Aim of the exercise> What lines of the material below hold the string "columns"? Copy them out.

Provided records>
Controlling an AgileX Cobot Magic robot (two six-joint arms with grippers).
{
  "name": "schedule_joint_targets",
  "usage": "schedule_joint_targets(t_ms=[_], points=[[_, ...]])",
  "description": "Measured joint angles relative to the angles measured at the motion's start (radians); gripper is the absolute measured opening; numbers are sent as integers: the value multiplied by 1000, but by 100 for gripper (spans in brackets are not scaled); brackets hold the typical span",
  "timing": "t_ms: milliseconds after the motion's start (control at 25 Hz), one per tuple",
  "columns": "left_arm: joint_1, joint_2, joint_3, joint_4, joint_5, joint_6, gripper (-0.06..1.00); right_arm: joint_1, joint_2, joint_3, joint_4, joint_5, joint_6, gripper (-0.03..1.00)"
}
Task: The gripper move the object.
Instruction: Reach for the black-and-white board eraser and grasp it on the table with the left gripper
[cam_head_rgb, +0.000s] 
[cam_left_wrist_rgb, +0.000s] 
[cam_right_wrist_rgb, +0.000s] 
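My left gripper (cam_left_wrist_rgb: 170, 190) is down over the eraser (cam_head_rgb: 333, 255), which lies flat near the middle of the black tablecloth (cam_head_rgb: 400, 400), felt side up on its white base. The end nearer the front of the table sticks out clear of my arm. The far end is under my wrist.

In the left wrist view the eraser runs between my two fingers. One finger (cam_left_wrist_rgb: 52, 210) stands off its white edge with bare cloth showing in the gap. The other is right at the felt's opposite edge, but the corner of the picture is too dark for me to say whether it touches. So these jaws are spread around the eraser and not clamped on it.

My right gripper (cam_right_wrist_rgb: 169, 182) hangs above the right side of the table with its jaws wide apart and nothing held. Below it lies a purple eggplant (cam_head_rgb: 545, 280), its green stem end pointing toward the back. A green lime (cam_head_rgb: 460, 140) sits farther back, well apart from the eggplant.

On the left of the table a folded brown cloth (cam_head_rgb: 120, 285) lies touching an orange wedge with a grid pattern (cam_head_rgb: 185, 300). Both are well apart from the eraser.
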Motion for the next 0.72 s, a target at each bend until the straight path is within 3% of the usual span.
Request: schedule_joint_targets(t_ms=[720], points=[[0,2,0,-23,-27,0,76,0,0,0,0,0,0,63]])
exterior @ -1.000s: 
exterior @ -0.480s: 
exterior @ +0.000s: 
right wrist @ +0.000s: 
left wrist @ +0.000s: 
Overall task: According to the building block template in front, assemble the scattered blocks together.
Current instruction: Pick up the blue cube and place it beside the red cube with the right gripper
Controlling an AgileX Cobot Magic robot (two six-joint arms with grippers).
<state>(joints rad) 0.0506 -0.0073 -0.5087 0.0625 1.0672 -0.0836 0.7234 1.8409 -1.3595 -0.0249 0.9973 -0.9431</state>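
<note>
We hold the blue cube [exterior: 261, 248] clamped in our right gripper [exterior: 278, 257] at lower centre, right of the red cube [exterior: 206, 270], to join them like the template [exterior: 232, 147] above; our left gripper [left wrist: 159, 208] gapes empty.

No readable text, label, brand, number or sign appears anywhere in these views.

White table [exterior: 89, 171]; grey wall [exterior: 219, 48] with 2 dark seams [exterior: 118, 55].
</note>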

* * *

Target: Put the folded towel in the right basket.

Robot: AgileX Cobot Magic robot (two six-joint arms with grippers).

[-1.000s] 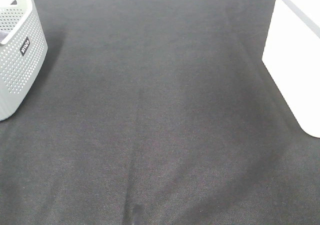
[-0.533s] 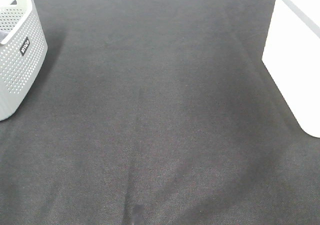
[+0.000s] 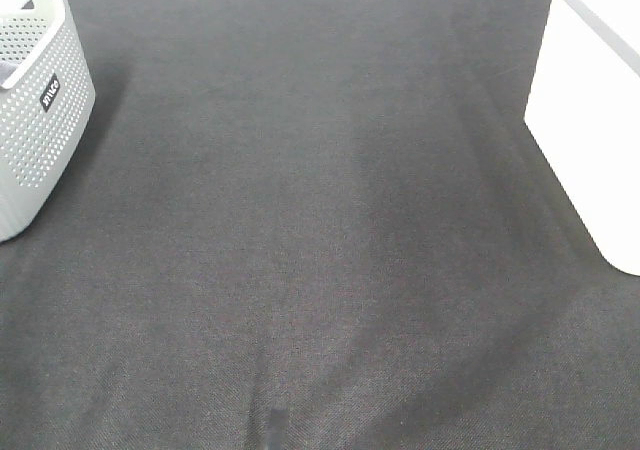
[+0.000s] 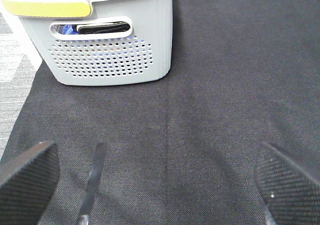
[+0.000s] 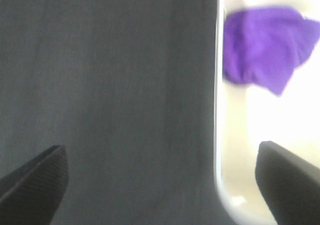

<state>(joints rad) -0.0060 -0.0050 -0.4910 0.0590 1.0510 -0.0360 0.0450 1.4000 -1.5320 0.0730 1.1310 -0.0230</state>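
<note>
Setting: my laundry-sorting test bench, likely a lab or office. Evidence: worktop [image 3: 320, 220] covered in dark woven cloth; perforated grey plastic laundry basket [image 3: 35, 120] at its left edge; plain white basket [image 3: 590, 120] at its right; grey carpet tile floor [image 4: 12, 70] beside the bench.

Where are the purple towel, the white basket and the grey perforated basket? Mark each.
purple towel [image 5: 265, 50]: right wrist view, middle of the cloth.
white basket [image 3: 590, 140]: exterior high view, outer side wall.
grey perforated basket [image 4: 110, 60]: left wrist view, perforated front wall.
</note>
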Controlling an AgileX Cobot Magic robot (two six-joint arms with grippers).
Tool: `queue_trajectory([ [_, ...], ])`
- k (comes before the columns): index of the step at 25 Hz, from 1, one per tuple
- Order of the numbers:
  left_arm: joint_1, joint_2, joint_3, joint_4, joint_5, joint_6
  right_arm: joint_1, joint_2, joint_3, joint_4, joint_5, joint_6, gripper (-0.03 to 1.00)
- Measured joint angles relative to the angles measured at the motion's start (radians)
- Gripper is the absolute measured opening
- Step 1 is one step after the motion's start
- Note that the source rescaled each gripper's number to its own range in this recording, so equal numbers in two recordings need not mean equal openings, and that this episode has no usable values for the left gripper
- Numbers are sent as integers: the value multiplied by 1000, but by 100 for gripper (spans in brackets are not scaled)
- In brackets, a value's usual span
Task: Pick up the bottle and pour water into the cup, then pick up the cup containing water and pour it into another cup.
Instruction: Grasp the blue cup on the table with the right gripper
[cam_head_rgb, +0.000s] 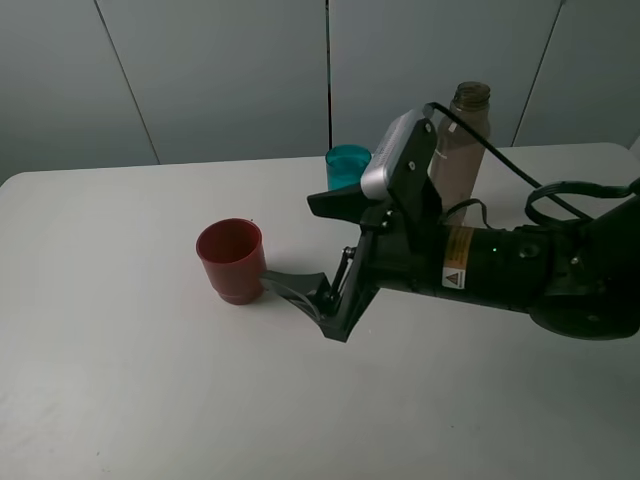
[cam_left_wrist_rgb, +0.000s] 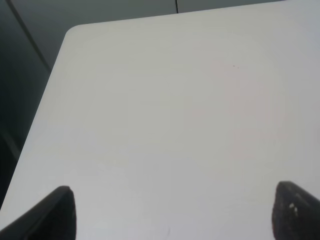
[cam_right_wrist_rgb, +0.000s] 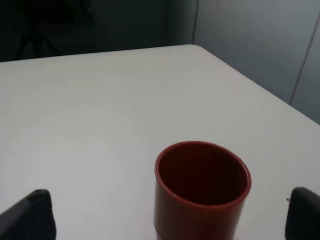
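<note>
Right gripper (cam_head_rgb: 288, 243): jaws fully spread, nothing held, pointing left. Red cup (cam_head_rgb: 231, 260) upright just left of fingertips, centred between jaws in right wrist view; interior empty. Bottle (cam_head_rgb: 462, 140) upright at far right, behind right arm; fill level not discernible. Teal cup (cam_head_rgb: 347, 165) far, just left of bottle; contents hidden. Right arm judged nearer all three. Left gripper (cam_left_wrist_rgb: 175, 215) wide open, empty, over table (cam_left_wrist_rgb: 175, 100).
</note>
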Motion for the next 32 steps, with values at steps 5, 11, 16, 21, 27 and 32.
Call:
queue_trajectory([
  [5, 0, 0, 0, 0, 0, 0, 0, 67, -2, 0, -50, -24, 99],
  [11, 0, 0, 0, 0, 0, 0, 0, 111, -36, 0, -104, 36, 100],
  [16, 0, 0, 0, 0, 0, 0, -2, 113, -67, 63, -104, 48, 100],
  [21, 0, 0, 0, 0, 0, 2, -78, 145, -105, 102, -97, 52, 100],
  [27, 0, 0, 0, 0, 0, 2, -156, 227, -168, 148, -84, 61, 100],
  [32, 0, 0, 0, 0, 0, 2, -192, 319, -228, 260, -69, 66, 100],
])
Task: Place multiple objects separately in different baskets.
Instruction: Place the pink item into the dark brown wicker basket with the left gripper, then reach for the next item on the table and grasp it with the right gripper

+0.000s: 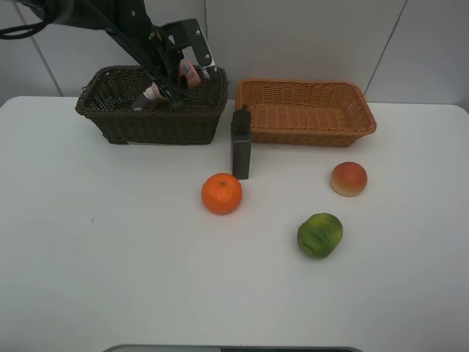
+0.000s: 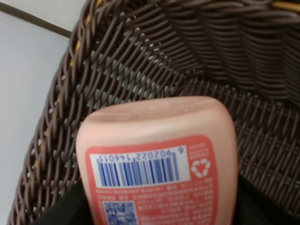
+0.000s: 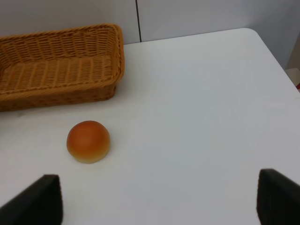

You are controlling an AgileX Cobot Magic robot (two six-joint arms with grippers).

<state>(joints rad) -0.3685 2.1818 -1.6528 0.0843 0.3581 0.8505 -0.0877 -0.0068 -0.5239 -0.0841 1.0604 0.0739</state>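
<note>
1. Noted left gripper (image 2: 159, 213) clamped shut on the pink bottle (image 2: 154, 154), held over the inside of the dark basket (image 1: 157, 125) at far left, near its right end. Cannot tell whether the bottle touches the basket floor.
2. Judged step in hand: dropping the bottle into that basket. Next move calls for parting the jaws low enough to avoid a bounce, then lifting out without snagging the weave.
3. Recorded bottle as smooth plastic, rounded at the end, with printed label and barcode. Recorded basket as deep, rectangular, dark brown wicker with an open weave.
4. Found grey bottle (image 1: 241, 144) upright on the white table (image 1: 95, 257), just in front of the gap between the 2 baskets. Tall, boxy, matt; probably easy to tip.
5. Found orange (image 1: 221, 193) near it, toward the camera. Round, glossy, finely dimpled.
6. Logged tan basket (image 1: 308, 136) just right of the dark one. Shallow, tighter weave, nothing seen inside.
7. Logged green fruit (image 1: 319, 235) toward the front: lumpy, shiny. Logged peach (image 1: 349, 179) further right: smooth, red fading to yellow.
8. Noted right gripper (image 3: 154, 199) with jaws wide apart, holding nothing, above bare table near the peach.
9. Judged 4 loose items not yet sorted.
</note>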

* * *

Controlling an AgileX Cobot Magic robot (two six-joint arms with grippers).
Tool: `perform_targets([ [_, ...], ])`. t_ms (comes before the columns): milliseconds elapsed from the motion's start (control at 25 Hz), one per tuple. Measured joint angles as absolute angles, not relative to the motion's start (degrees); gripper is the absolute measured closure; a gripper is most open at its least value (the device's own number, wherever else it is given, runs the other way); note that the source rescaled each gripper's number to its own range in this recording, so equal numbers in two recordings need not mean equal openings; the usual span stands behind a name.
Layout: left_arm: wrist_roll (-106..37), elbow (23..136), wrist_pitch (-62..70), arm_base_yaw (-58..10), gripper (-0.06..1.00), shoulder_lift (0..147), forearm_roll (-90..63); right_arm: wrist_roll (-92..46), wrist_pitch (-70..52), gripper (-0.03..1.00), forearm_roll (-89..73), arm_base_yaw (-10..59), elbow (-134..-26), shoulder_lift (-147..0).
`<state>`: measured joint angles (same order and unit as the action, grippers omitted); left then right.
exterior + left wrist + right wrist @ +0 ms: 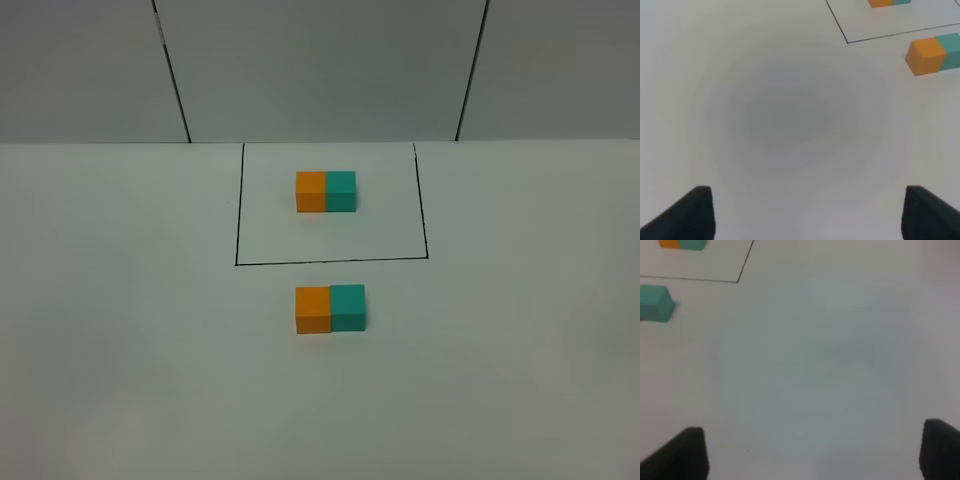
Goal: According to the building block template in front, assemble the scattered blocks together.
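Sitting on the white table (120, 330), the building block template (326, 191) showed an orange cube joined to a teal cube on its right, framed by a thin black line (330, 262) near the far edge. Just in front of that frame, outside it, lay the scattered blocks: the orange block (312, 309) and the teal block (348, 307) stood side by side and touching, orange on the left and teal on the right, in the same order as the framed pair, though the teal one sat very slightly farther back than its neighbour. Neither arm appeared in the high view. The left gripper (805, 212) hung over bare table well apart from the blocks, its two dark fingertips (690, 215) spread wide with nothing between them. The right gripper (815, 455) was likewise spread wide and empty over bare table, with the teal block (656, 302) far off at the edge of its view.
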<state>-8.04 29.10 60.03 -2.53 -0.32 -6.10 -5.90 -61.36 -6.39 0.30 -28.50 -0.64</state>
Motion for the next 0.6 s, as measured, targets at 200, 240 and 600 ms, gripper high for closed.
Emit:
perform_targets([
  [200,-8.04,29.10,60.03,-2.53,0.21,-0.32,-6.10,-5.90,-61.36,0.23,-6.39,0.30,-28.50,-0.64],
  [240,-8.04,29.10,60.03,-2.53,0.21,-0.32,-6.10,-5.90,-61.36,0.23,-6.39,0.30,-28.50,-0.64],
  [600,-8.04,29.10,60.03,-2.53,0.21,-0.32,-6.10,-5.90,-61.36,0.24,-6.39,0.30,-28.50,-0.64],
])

Result of the exercise>
  "columns": "left_arm: joint_1, joint_2, joint_3, joint_4, joint_5, joint_6, gripper (-0.06..1.00); right_arm: joint_1, joint_2, joint_3, joint_4, joint_5, joint_6, gripper (-0.03..1.00)"
- k (comes before the columns): index of the step at 25 Hz, from 1, one per tuple
Tool: `perform_targets([ [_, ...], ])`. t_ms (comes before the columns): milliseconds elapsed from the motion's start (control at 25 Hz), one per tuple. Measured joint angles as absolute angles, not relative to the motion's start (degrees); gripper is the absolute measured closure; a gripper is most open at its least value (the device's own number, wherever else it is given, runs the other way); note that the source rescaled each gripper's number to its own range in this recording, so equal numbers in two recordings need not mean equal openings; the usual span stands behind a name.

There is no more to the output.